There have been hundreds of contract attorneys who have worked the government side of document reviews including work at the S.E.C.   One of the premier staffing agencies in D.C. that is behind many of these placements is Pat Taylor and Associates (click here)  who have placed numerous attorneys in substantive financial and litigation positions with other government agencies because they are a certified small, woman-owned business entity on the GSA schedule.  Another is Legal Placements (LPI) (click here).  We speak with  Pat Taylor and Legal Placements on a regular basis about government work (for our previous posts on government work click here) and they have told us this about working with the government:

1)      they tend to be relatively long term contracts

2)      for contractors, the hours tend to be fairly stable at about 40 per week unless there are deadlines

3)      the pay rates tend to be slightly lower than in the private sector for doc review

4)      the work tends to be more substantive;

5)      public trust clearance is necessary for positions longer than 3 months so contractors need to be prepared for at least a criminal and possibly a financial background check

6) most agencies are looking for specific past experience for the substantive work.   Whereas new attorneys at government agencies often get thrown into trials and depositions right out of law school, a government contractor without past litigation experience is unlikely to do more than document review and maybe some basic research. 

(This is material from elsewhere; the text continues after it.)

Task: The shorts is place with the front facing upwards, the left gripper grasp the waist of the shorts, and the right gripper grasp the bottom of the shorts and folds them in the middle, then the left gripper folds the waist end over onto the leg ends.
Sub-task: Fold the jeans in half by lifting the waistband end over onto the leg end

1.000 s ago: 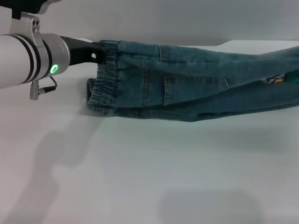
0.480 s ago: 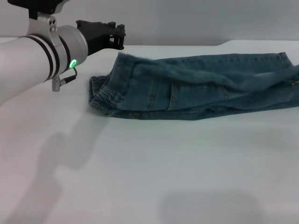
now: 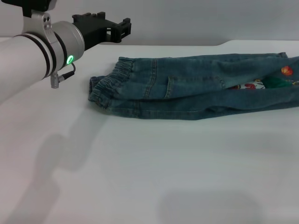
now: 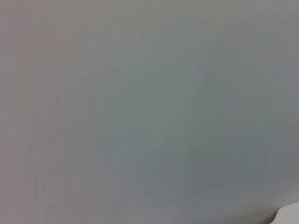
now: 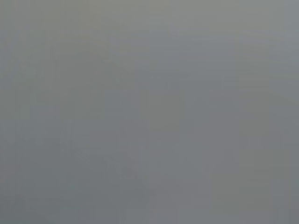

We have seen contracting as a transition from private practice to the government (e.g., a downsized law firm associate will contract for the government and then use that experience in future interviews to rebut the government interviewer’s thought that they will regret giving up $50k+ a year when in fact they are gaining 15+ hours per week of their life). One thing we have heard repeatedly within the last year is that past government experience is definitely a plus when competing for a permanent government position.

So if you are interested in working for the S.E.C. we urge you to attend the September 28th event.